Cloud Architecture¶
🎯 Learning Objectives
- Design scalable and resilient cloud architectures
- Understand high availability and fault tolerance patterns
- Master disaster recovery strategies
- Learn cost optimization techniques
- Know security and compliance in cloud architecture
Cloud architecture design is crucial for DevOps. This comprehensive chapter covers designing scalable, resilient, secure, and cost-effective cloud architectures.
Interview Focus
Be ready to design complete architectures, explain trade-offs, discuss scalability, and optimize for cost and performance.

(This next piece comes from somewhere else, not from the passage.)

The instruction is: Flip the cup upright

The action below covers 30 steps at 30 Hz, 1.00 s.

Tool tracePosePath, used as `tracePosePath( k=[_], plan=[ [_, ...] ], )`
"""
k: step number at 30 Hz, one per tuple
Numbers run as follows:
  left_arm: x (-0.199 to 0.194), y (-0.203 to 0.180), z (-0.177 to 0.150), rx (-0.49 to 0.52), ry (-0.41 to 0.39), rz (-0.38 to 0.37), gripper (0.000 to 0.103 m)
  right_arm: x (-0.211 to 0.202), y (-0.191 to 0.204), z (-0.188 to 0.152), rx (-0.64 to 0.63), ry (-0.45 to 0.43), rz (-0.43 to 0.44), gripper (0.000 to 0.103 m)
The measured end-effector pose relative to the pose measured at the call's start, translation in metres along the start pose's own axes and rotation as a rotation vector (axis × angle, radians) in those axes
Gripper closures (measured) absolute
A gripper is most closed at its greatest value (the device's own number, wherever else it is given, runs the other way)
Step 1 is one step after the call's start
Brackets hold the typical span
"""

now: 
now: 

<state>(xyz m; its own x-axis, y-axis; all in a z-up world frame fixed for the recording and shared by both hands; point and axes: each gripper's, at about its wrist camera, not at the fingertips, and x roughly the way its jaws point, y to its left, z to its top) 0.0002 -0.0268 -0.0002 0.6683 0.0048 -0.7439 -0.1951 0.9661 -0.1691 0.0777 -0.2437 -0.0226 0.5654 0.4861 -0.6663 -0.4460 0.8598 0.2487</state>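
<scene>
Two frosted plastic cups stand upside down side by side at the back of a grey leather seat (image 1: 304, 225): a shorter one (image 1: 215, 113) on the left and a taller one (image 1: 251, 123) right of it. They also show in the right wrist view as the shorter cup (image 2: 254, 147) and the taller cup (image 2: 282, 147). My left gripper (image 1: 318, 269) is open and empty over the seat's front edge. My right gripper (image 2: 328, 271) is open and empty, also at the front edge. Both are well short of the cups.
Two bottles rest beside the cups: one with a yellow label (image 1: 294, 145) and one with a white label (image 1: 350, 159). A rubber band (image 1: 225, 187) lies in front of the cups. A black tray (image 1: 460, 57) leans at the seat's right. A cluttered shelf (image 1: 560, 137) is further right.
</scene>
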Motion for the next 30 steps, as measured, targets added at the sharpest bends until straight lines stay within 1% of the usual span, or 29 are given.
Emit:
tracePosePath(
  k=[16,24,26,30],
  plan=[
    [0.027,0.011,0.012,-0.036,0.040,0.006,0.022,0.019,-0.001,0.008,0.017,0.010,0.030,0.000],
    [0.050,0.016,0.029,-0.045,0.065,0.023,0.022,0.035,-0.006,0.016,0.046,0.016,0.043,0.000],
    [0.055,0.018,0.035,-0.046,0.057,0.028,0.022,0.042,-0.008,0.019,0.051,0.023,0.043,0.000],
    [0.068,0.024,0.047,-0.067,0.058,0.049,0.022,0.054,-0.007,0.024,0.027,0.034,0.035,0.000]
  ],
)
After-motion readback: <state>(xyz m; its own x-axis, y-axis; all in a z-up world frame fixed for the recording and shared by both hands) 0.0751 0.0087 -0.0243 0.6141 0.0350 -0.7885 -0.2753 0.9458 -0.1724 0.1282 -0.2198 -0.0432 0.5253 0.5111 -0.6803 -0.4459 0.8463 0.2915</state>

Architecture Design Principles¶
The Five Pillars of Well-Architected Framework¶
1. Operational Excellence: - Automate changes and responses - Test all procedures - Learn from failures - Keep procedures current
2. Security: - Implement strong identity foundation - Enable traceability - Apply security at all layers - Automate security best practices
3. Reliability: - Test recovery procedures - Automatically recover from failures - Scale horizontally - Stop guessing capacity
4. Performance Efficiency: - Democratize advanced technologies - Go global in minutes - Use serverless architectures - Experiment more often
5. Cost Optimization: - Adopt consumption model - Measure overall efficiency - Stop spending money on undifferentiated heavy lifting - Analyze and attribute expenditure
Scalability Patterns¶
Horizontal vs Vertical Scaling¶
Horizontal Scaling (Scale Out): - Add more instances/nodes - Better for cloud (unlimited capacity) - Improves availability - Requires load balancing - Example: Add more web servers
Vertical Scaling (Scale Up): - Increase instance size - Limited by hardware - Single point of failure - No code changes needed - Example: Upgrade from t3.medium to t3.large
When to Use: - Horizontal: Stateless applications, high availability needed - Vertical: Stateful applications, single instance, quick fix
Auto Scaling Strategies¶
Reactive Scaling: - Scale based on current metrics - CPU, memory, request count - Responds to actual load
Predictive Scaling: - Use machine learning to predict demand - Scale before load increases - Better for predictable patterns
Scheduled Scaling: - Scale based on time schedules - Known traffic patterns - Business hours, events
Example Auto Scaling Configuration:
# Kubernetes HPA
apiVersion: autoscaling/v2
kind: HorizontalPodAutoscaler
metadata:
name: web-hpa
spec:
scaleTargetRef:
apiVersion: apps/v1
kind: Deployment
name: web
minReplicas: 2
maxReplicas: 20
metrics:
- type: Resource
resource:
name: cpu
target:
type: Utilization
averageUtilization: 70
- type: Pods
pods:
metric:
name: requests_per_second
target:
type: AverageValue
averageValue: "100"
High Availability Architecture¶
Multi-AZ Deployment¶
Architecture:
Internet
↓
Route 53
↓
Application Load Balancer
(Multi-AZ, Health Checks)
↓
┌──────────────────────────────┐
│ │
┌───┴───┐ ┌───┴───┐
│ AZ-1a │ │ AZ-1b │
│ │ │ │
│ Web │ │ Web │
│ App │ │ App │
│ │ │ │
└───┬───┘ └───┬───┘
│ │
└──────────┬───────────────────┘
↓
┌──────────────────────┐
│ RDS Multi-AZ │
│ Primary (AZ-1a) │
│ Standby (AZ-1b) │
│ Automatic Failover │
└──────────────────────┘
Components: - Load Balancer: Distributes traffic across AZs - Health Checks: Remove unhealthy instances - Database Replication: Automatic failover - Data Synchronization: Real-time replication
Active-Active vs Active-Passive¶
Active-Active: - All instances handle traffic - Better resource utilization - More complex to implement - Use for: Stateless applications
Active-Passive: - Primary handles traffic, standby ready - Simpler to implement - Lower resource utilization - Use for: Stateful applications, databases
Disaster Recovery Strategies¶
RTO and RPO¶
RTO (Recovery Time Objective): - Maximum acceptable downtime - How quickly must system recover - Example: 4 hours RTO
RPO (Recovery Point Objective): - Maximum acceptable data loss - How much data can be lost - Example: 1 hour RPO (can lose 1 hour of data)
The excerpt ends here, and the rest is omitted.